Вот, значит, по что он пришёл. Саблю ему подавай. Впрочем, не это главное. Знал он прекрасно, что саблю я не верну, во всяком случае, без выкупа, и шёл ко мне именно ради драки, потому и привёл с собой двух отроков. Думает, втроём они со мной справятся. Что ж, их право, пускай думают. Я только одного понять не могу: какое им вообще дело до булгарина? Если уж тому так его сабля дорога, то и шёл бы за ней сам, или слугу прислал, глядишь, сторговались бы. Я человек не гордый, не богатый, много не стребую. Но и своего, конечно, не уступлю. Однако пришёл Белорыбица, человек булгарину чуждый, и, стало быть, дело тут совсем даже в другом.
Из-под навеса обеспокоенная Радиловна снова крикнула Белорыбице, чтоб шёл он прочь, не обижал гостей честных, но ни я, ни тем более Милонеговы служки на слова её внимания не обратили. Белорыбица встал лицом ко мне, отроки позади него. Отроки были каждый о семи сажень: здоровущие, сытые. Не в этом году так по нови их непременно примут в дружину, и станут они прозываться не отроками, а гридями. И каждому повяжут широкий пояс с медными бляхами, дадут копьё, меч и укажут место в гриднице. Но покуда они всё равно отроки, поэтому и встали позади Белорыбицы, а не рядом.
На крыльцо вышел Капуста, зевнул, облокотился о балясины. Он не стал, как Радиловна, беспокоится обо мне, наоборот, следил с большим интересом, что во дворе творится. Клянусь Чернобогом, он бы даже об заклад ударился, если было с кем.
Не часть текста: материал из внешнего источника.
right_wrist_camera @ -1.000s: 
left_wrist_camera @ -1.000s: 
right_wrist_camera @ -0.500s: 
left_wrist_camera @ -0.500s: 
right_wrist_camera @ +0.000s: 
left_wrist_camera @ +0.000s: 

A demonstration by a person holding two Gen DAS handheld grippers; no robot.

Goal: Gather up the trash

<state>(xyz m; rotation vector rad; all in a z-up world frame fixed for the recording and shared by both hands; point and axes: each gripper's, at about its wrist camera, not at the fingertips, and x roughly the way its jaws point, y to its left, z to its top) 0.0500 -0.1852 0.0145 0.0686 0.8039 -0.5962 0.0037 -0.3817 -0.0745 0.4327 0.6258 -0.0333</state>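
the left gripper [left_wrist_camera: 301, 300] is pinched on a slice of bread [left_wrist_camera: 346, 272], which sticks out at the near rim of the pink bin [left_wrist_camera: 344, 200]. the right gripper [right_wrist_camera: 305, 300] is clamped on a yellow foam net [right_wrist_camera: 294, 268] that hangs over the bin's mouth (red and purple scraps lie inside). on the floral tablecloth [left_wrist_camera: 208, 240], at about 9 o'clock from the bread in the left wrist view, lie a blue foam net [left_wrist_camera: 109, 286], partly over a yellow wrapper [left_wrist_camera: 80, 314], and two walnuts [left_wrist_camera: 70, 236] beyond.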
– Верни саблю, – повторил Белорыбица.
Он стоял наготове, голос дрожал. В какой-то миг мне показалось, что он боится… Нет, не то, чтобы боится – опасается. Мелькнуло в его глазах какое-то понимание, но пускать в душу перед боем неуверенность или иные какие мысли – очевидная гибель. Я себе такого не позволяю.
– А что, если не верну? – глухо спросил я.
Он ударил без замаха, быстро. Вернее сказать, он думал, что быстро. В самом деле кулак метнулся к моей голове вялой плетью. Я качнулся влево, ухватил руку за запястье, повёл вниз и по кругу, и Белорыбица как слепой щенок ткнулся лицом в землю. Первое, чему научила меня жизнь за родительским порогом, видеть не то, что есть, а то, что намечается. Едва Белорыбица повёл кулаком в мою сторону, я уже понял по вздувшимся жилам, куда он удар направит, и всё, что мне оставалось, повернуться в другую сторону. Это я и сделал. А он прочертил носом землю и потерялся в безвременье.